How many lines below contain the word "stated"? Give only the number.

§ **EXERCISE DATA**:
☆ ☆ ☆
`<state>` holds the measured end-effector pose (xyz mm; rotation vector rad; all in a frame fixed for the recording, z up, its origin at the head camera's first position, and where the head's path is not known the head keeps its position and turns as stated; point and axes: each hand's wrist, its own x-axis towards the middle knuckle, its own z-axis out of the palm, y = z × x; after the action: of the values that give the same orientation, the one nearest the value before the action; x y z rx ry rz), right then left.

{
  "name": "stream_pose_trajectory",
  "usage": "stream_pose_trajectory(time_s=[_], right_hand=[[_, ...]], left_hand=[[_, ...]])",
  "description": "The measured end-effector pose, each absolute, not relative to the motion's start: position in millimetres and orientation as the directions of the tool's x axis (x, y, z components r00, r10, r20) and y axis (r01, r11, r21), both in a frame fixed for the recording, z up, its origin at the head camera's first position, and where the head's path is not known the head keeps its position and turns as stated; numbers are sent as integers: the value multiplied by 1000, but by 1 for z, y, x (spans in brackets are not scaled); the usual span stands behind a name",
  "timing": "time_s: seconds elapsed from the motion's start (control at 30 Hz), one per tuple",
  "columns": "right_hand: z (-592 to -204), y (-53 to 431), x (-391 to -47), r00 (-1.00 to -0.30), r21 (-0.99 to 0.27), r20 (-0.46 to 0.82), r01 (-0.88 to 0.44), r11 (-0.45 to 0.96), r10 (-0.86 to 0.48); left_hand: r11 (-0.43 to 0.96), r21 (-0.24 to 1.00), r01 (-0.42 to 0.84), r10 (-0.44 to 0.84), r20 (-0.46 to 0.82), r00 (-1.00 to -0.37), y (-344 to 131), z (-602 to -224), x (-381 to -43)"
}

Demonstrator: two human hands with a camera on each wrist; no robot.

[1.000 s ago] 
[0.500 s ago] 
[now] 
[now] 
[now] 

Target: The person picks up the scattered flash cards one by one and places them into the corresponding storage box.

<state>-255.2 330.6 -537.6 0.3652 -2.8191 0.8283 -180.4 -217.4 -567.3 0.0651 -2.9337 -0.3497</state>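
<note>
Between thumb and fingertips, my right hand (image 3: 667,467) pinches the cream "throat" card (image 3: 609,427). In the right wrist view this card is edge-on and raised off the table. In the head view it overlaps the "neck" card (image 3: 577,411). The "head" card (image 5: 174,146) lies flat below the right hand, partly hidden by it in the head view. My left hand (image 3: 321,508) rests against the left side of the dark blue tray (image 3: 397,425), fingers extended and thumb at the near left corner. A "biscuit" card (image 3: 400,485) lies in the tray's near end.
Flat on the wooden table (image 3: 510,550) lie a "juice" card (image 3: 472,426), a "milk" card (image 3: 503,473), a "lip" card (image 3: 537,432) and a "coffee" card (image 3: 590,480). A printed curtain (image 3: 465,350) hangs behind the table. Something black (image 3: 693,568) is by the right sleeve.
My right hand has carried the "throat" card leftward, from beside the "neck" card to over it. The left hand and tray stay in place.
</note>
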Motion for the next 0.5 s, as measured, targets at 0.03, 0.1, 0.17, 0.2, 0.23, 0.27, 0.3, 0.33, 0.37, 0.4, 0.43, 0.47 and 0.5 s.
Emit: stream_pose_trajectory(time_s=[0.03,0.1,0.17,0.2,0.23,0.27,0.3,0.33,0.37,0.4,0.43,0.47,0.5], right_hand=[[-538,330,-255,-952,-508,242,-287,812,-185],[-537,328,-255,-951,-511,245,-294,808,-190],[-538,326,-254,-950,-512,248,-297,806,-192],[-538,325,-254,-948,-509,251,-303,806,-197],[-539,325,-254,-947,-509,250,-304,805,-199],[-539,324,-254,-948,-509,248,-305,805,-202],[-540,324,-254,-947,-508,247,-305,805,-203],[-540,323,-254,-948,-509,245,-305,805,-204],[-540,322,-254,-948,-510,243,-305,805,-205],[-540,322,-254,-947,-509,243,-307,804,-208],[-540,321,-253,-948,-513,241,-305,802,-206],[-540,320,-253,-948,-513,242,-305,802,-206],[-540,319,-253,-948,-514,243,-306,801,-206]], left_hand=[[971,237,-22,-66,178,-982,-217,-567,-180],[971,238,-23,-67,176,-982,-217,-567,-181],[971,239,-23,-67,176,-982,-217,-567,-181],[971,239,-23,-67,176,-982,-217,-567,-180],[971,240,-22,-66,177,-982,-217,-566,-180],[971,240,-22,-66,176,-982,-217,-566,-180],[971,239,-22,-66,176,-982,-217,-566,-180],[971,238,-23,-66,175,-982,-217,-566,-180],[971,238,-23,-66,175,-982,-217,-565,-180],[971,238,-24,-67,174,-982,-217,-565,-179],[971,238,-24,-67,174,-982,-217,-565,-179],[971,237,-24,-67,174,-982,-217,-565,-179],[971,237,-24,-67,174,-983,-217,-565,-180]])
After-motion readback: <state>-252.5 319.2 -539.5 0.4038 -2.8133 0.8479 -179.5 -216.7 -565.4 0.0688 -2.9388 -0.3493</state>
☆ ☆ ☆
§ **ANSWER TO THIS PROBLEM**:
2